First Quarter 2012 Financial Results
 
For the first quarter ended March 31, 2012, net loss applicable to common shareholders was $(10.7) million, or $(0.06) per share, compared to $(14.6) million, or $(0.09) per share, for the comparable quarter of 2011.  Adjusted Funds from Operations (“AFFO”) in the first quarter increased $0.4 million to $2.7 million, compared to $2.3 million in the first quarter of 2011.  AFFO per diluted common share and unit of limited partnership interest in Hersha Hospitality Limited Partnership (“OP Unit”) was $0.02, compared to $0.01 for the same quarter of 2011.  The Company’s weighted average diluted common shares and OP Units outstanding was approximately 179.9 million in the first quarter of 2012, down from approximately 180.8 million in the comparable quarter of 2011.

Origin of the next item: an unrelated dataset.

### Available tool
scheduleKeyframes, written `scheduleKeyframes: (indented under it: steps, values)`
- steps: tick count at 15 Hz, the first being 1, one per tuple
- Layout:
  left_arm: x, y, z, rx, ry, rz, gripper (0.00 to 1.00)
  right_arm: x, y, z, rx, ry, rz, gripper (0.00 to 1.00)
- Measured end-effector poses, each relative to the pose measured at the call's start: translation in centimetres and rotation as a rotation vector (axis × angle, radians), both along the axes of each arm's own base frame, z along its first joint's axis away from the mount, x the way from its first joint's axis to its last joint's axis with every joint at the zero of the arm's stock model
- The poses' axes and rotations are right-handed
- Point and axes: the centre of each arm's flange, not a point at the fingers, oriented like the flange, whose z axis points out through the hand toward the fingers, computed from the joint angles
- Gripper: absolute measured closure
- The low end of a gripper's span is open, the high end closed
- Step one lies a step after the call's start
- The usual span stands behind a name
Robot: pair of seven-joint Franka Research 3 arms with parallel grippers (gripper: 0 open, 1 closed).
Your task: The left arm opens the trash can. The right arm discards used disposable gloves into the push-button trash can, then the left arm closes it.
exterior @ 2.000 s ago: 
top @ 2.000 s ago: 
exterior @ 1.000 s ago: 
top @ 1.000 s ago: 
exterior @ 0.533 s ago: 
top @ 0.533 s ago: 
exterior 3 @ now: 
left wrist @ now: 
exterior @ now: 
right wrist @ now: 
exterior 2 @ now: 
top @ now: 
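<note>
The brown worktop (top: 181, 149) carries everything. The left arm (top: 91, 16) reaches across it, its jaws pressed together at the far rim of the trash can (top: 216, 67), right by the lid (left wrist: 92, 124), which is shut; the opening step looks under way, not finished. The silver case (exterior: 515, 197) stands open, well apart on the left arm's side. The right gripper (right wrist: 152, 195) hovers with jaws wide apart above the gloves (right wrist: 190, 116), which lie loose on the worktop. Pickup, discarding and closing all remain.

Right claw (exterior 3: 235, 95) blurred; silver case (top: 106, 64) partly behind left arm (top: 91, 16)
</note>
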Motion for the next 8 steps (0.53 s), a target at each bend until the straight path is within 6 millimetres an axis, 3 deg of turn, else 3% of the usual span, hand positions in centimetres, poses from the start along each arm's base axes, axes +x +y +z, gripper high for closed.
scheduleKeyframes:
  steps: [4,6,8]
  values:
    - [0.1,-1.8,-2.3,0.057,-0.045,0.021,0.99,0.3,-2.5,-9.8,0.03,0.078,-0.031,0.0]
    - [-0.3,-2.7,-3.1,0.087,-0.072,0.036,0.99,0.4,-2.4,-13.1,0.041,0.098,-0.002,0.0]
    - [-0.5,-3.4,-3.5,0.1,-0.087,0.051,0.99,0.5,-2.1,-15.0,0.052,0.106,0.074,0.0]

An explanation of Funds from Operations (“FFO”), AFFO, Earnings Before Interest, Taxes, Depreciation and Amortization (“EBITDA”), Adjusted EBITDA and Hotel EBITDA, as well as reconciliations of FFO, AFFO, EBITDA and Adjusted EBITDA to net income or loss, the most directly comparable U.S. GAAP measure, is included at the end of this release.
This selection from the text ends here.